WHAT THIS TASK INVOLVES:
Could you copy out all the lines in the material below where the word "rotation" occurs?

RAW DATA:
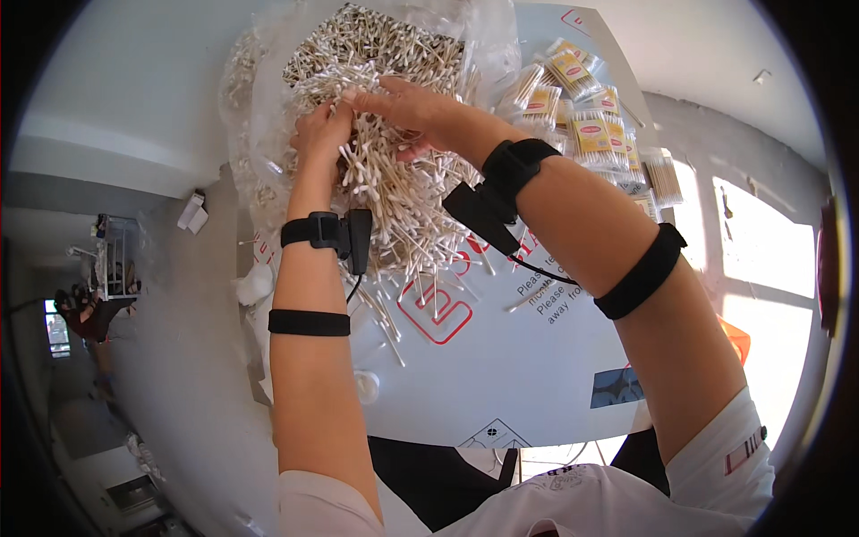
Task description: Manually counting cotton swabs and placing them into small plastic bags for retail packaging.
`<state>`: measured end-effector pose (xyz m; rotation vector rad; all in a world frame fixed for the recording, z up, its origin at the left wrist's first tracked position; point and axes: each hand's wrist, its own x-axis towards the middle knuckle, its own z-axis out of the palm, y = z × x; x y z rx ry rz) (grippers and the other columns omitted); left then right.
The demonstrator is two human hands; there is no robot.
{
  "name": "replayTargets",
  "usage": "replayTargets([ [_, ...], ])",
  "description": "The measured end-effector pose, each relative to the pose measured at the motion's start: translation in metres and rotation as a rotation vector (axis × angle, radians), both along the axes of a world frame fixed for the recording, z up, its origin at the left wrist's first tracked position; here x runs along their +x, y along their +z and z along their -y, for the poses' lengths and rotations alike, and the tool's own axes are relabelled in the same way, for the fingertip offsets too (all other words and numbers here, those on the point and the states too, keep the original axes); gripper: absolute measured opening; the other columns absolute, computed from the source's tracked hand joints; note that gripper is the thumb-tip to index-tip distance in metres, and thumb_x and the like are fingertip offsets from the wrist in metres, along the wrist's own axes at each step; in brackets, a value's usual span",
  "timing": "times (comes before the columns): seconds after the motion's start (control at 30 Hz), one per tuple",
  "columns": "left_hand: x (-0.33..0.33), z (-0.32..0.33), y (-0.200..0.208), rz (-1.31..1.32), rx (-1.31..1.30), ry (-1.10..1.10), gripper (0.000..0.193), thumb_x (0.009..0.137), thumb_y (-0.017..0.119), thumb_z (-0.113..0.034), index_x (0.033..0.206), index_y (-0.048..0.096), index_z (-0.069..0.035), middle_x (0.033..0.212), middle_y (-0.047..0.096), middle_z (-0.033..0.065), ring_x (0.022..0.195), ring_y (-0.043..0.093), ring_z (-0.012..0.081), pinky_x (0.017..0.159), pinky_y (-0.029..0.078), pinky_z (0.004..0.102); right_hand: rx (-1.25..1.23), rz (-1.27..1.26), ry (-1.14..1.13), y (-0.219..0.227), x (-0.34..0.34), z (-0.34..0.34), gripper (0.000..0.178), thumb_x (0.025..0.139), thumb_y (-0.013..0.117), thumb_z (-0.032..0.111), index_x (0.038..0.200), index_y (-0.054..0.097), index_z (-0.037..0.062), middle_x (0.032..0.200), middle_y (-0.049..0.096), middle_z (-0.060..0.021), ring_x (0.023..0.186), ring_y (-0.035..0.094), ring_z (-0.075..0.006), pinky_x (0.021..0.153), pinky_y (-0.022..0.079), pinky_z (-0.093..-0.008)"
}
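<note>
A large heap of loose cotton swabs (394, 192) spills toward me from a clear plastic bag (490, 36). Both my hands are at the heap's upper left part. My left hand (320, 132) is closed around some swabs, with its fingertips partly hidden among them. Beside it, my right hand (412, 106) reaches leftward across the swabs. Its fingers are spread, and one touches or nearly touches my left hand. Swabs lie under my right palm; I cannot tell whether any are gripped there.
Small packs of swabs (595, 139) with yellow labels are piled at the right of the white printed table (510, 394). Several loose swabs (389, 327) and a round white piece (366, 386) lie nearer me. Black straps with small devices are on both my forearms. A small white box (192, 212) lies off to the left.
</note>
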<state>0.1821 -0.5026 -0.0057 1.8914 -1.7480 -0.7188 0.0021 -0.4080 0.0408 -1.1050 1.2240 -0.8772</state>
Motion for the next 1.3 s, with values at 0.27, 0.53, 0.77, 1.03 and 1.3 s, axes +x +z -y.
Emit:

TASK SOLUTION:
`<state>`: measured end-effector pose (xyz m; rotation vector rad; all in a world frame fixed for the recording, z up, its origin at the left wrist's first tracked position; point and axes: each hand's wrist, its own x-axis towards the middle knuckle, its own z-axis out of the palm, y = z × x; x y z rx ry rz) (grippers and the other columns omitted); left then right.
  "description": "The measured end-effector pose, each relative to the pose measured at the motion's start: translation in metres and rotation as a rotation vector (axis × angle, radians), both along the axes of a world frame fixed for the recording, z up, its origin at the left wrist's first tracked position; here x runs along their +x, y along their +z and z along their -y, for the poses' lengths and rotations alike, and the tool's own axes are relabelled in the same way, for the fingertip offsets too (all other words and numbers here, those on the point and the states too, keep the original axes); gripper: absolute measured opening; the other columns absolute, computed from the source's tracked hand joints; note that gripper is the thumb-tip to index-tip distance in metres, and thumb_x and the like are fingertip offsets from the wrist in metres, along the wrist's own axes at each step; in brackets, a value's usual span",

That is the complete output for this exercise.